I get that respawning and inability to fail/die break immersion. But without some sort of midpoint/save system, the epic, challenging, story-driven games that we all know and love would be completely unplayable. Would you really want to go back to the beginning of Metal Gear Solid 4 or World of Warcraft (heck, even Call of Duty and Halo are vulnerable to this) every time you died? Why would you even bother continuing the game after that, if you had to play through another 5, 10, 30, 100 hours just to get back to where you were? Most people wouldn't.

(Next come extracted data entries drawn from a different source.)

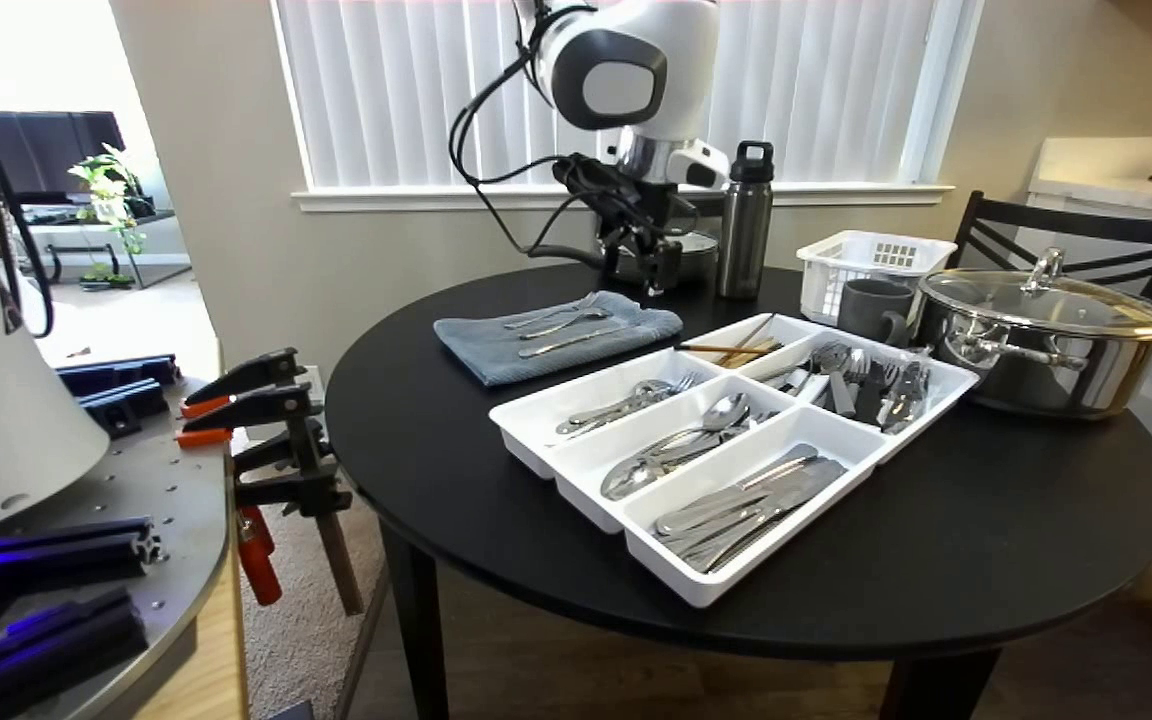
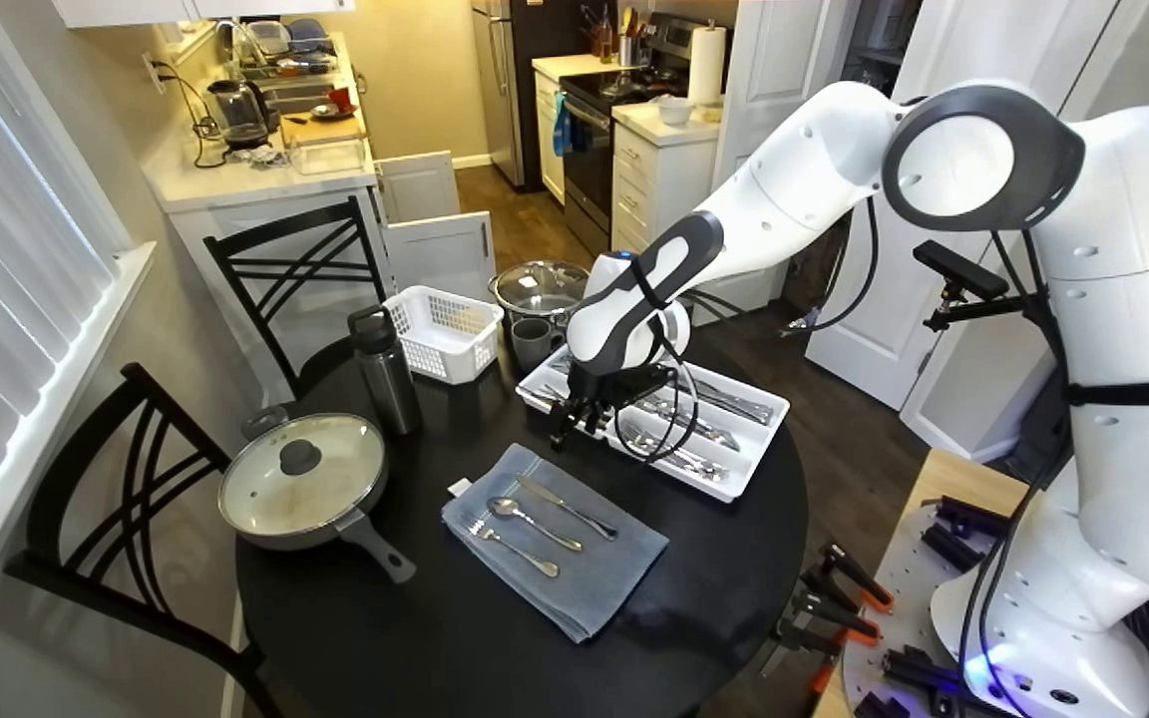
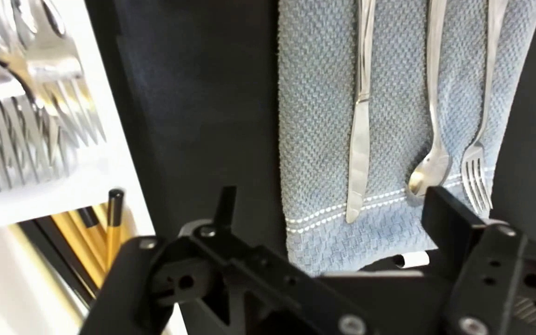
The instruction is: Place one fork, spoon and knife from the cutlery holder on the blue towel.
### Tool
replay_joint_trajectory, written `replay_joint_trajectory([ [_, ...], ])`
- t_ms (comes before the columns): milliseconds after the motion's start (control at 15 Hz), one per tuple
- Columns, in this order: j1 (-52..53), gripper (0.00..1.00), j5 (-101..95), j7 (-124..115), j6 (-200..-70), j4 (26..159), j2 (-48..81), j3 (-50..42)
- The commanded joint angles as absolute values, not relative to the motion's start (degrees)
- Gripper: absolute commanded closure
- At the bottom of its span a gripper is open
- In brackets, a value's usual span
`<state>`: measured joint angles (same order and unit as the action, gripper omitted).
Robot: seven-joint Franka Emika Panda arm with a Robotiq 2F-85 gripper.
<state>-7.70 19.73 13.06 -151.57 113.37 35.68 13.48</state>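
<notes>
The blue towel (image 1: 496,355) lies folded on the black table and also shows in an exterior view (image 2: 599,583) and the wrist view (image 3: 317,139). On it lie a fork (image 2: 515,551), a spoon (image 2: 540,527) and a knife (image 2: 563,505), side by side and apart; the wrist view shows the fork (image 3: 476,174), spoon (image 3: 434,107) and knife (image 3: 360,144) too. The cutlery holder (image 1: 671,572), also in an exterior view (image 2: 756,439), stands beside the towel with cutlery in its compartments. My gripper (image 3: 338,215) is open and empty, above the table near the towel's tagged edge.
A steel bottle (image 1: 744,230), a lidded pan (image 2: 300,479), a white slotted basket (image 2: 445,344), a grey mug (image 1: 874,308) and a large lidded pot (image 1: 1046,350) stand around the towel and holder. Chopsticks (image 1: 711,348) stick over the holder's edge. Chairs (image 2: 136,519) stand at the table.
</notes>
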Motion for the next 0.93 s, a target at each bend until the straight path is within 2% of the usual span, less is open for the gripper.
replay_joint_trajectory([
  [0,-12.41,0.0,23.1,18.48,-150.28,117.92,30.4,16.64],
  [333,-16.14,0.0,29.61,25.45,-151.02,120.45,28.02,20.07],
  [867,-13.98,0.0,28.8,23.58,-150.54,118.58,29.43,18.02],
])
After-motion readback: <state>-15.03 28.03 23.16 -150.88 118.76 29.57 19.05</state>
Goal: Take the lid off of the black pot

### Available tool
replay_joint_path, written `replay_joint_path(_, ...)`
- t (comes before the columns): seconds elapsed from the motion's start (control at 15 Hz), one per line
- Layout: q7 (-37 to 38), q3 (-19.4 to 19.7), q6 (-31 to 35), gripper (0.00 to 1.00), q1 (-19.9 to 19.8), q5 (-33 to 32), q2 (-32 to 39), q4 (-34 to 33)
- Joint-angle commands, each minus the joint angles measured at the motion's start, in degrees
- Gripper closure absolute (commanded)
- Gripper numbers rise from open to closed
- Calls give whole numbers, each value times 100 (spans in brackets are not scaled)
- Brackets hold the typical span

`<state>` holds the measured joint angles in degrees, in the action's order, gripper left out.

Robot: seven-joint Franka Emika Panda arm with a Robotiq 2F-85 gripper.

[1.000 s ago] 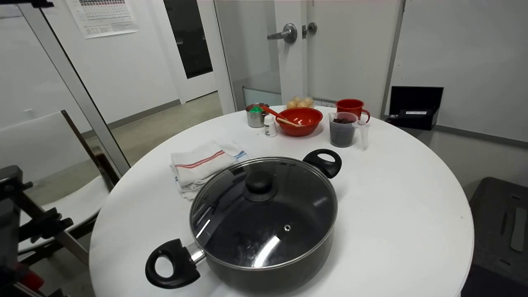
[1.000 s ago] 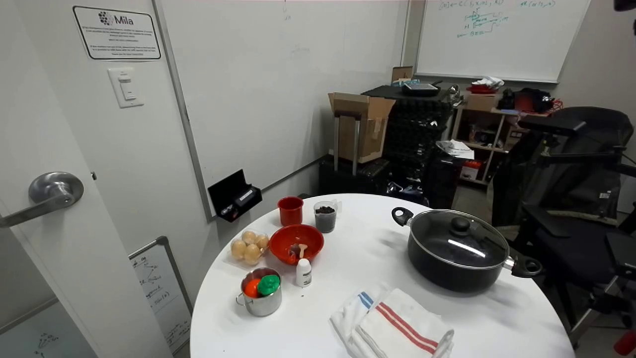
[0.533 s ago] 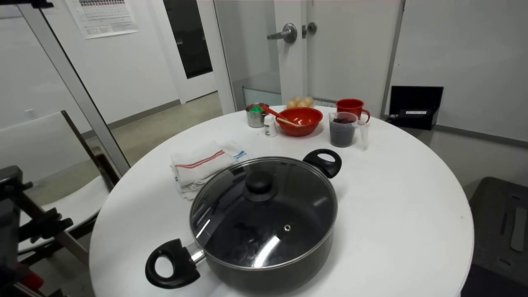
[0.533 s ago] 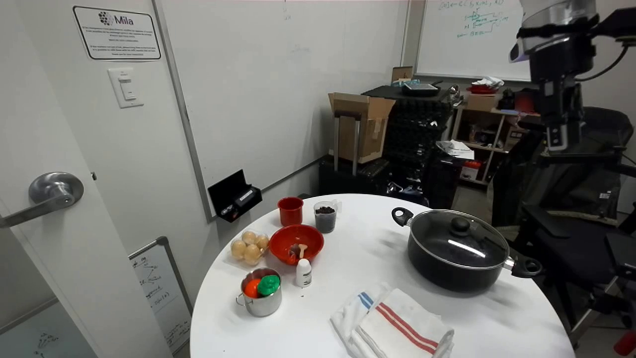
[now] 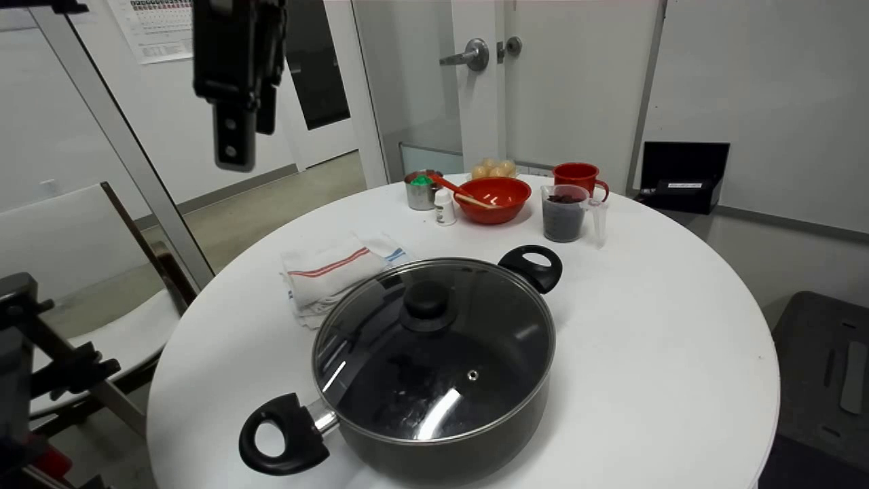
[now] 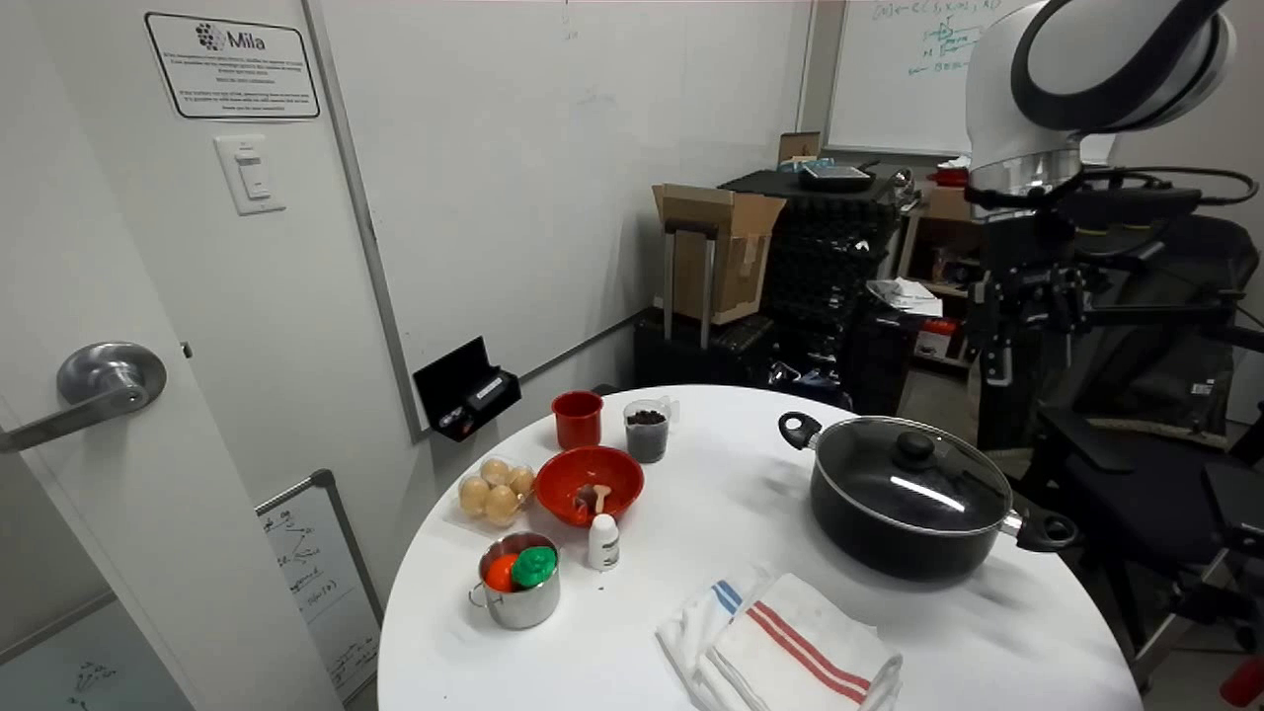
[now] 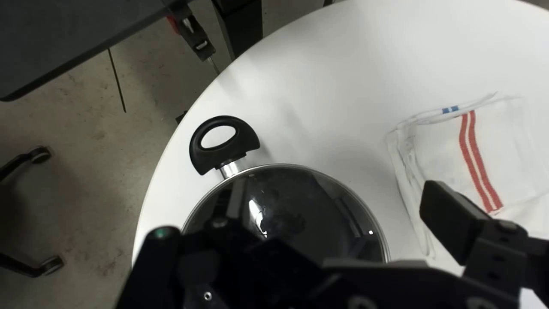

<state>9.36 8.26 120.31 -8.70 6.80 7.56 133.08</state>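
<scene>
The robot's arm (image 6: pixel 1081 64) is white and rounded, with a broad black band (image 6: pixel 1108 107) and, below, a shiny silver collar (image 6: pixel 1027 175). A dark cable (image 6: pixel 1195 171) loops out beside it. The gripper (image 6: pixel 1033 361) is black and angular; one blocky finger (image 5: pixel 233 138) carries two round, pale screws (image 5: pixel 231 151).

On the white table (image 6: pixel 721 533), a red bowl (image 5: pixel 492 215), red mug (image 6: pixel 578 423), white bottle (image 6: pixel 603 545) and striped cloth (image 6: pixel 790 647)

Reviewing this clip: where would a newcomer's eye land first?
Likely the black pot, its glass lid on, at the near side of the white table in an exterior view. The red bowl and red mug stand out beyond it. Next is the gripper, open in midair, clear of the lid.
</scene>
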Motion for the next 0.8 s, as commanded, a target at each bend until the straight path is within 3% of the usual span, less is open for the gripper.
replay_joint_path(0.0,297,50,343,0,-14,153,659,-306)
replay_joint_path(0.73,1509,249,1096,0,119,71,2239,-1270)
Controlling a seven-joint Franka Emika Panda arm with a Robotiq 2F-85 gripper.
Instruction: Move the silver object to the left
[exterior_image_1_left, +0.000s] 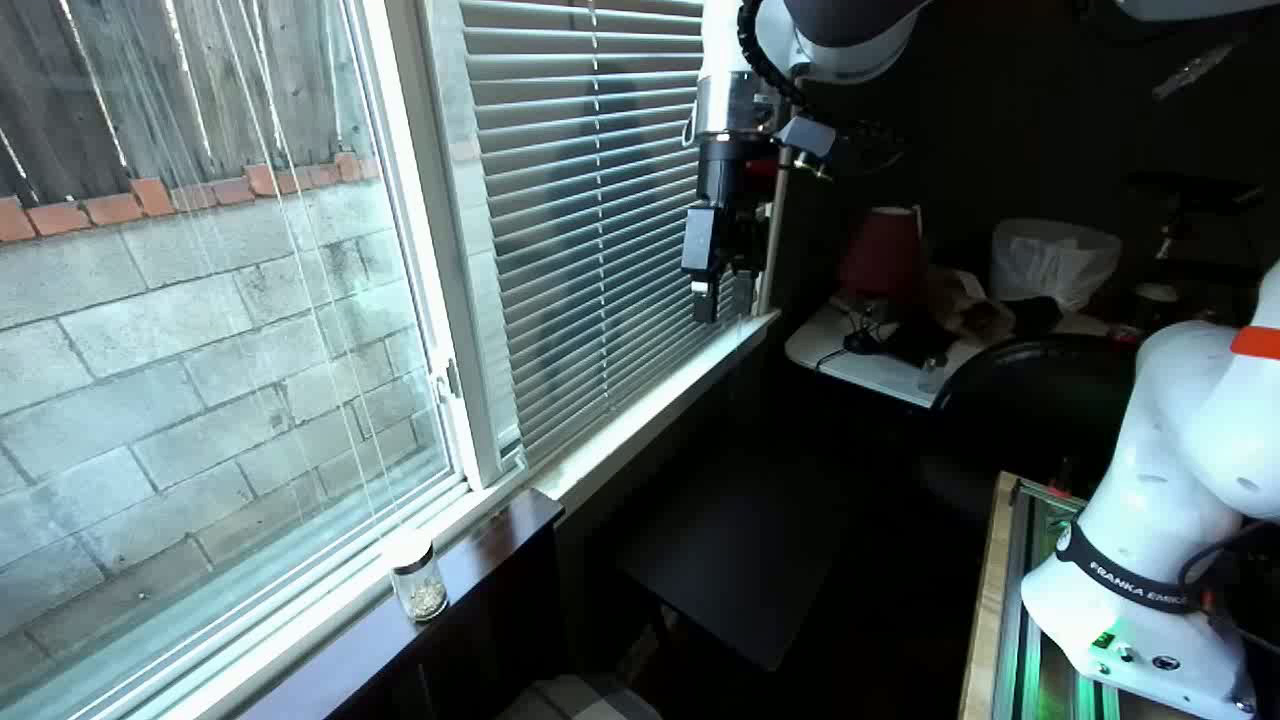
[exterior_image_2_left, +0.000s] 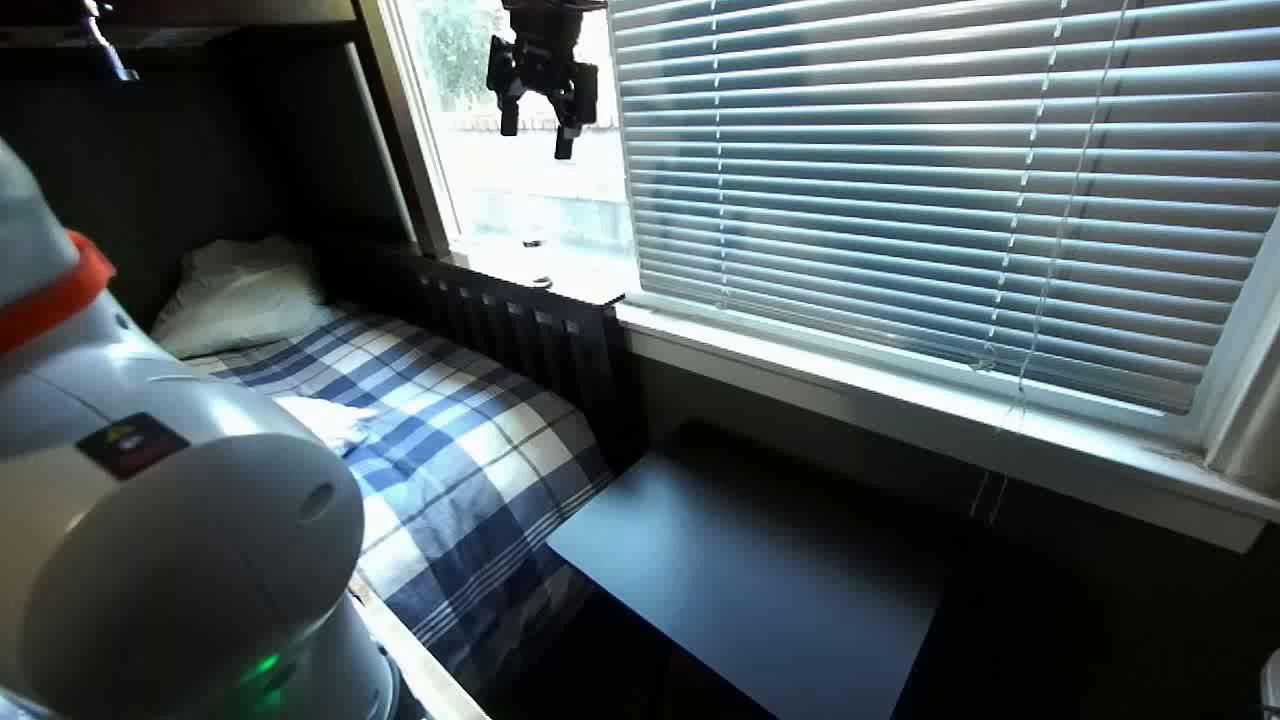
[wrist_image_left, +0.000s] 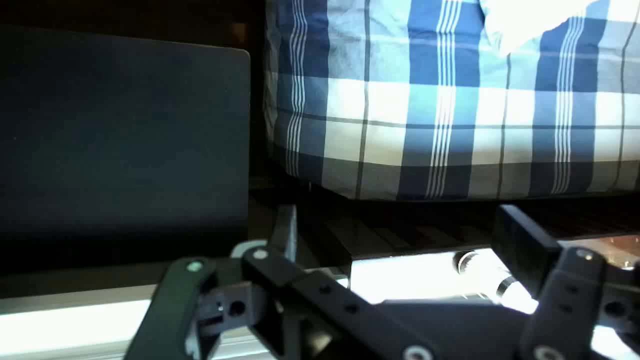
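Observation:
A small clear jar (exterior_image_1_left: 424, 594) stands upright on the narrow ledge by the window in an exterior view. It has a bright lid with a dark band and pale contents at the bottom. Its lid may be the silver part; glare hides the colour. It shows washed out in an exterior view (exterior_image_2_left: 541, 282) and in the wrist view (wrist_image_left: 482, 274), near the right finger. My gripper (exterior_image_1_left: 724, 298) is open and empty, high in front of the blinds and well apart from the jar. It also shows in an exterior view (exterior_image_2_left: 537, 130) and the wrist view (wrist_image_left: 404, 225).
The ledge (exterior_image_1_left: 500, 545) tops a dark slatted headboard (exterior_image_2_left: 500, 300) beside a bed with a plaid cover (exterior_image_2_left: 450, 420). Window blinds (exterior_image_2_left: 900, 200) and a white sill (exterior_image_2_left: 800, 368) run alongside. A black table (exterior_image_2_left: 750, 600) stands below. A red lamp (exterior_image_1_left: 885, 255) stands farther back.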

That said, some games could implement a "Doctor Who"-like reincarnation/respawn system. If you died, that character/persona stayed dead and you come back as someone else, with all the levels, skills, gear, and whatever else the last person had acquired (or not depending on the balance of the game). It wouldn't have to be anything more complex than a simple cosmetic change every time you respawned. This would be difficult to work into the narrative, but not impossible. Players could have the option of giving a brief explanation "It's me, I died and now I look like this", or simply moving on and having NPC's make comments like "Who is this guy?", "Who cares? he's on our side!", etc.. Naturally it could be fleshed out further (Final Fantasy V), but for the sake of writing quality it's probably better to keep it simple.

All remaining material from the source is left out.